JCC Transgender, nonbinary, genderqueer

Discussion in 'Community' started by Darth Dobrolous, Jan 12, 2016.

  1. CT-867-5309

    CT-867-5309 Chosen One star 7

    Registered:
    Jan 5, 2011
    I was going to defend this general type of humor until I realized it's not quite necessary. For me, the humor is about defying masculine expectations, not laughing at queer folks (I understand that it adds to the pressure, anyway). Since a man dressing as a woman is not needed to defy and laugh at masculine expectations, it can be cut out. There are other examples of defying masculine expectations that can be used.

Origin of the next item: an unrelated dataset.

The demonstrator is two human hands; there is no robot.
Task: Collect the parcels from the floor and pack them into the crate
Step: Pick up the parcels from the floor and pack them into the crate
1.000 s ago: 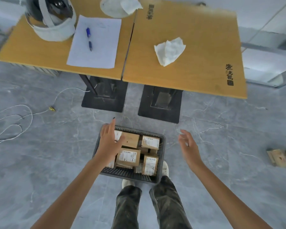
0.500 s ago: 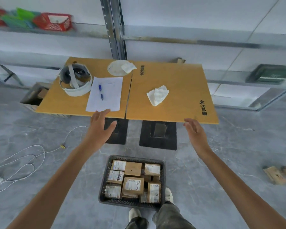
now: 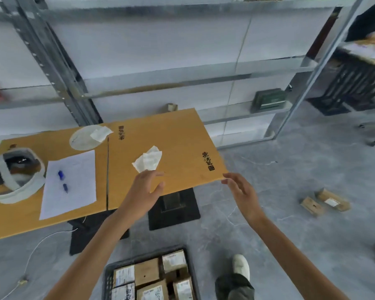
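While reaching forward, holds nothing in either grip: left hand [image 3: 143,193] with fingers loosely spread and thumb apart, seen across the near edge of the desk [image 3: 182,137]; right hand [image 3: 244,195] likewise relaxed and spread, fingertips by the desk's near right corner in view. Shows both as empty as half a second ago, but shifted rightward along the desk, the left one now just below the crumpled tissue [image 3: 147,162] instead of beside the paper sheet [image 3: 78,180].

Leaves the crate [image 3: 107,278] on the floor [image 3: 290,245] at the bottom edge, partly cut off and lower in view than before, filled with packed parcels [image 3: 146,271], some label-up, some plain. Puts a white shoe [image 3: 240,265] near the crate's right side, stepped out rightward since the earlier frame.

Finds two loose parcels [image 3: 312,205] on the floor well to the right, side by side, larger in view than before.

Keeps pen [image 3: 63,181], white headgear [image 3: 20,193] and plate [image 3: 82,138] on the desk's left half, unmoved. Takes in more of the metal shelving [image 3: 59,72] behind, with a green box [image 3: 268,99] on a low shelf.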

    I could get into why this type of humor appeals to me and so many guys, why it's comforting, but it's not really on topic. Suffice to say, get rid of extreme expectations for masculinity, and you get rid of the main source for this genre of humor.
     
  2. poor yorick

    poor yorick Ex-Mod star 6 VIP - Former Mod/RSA VIP - Game Host

    Registered:
    Jun 25, 2002
    Well this is ****ing scary. Trump has created a Conscience and Religious Freedom Division in the Department of Health & Human Services. Its stated purpose is to enforce "laws and regulations that protect conscience and prohibit coercion on issues such as abortion and assisted suicide (among others) in HHS-funded or conducted programs and activities." Any guesses as to how that's going to affect the trans community? Anyone? Bueller? Bueller . . . ?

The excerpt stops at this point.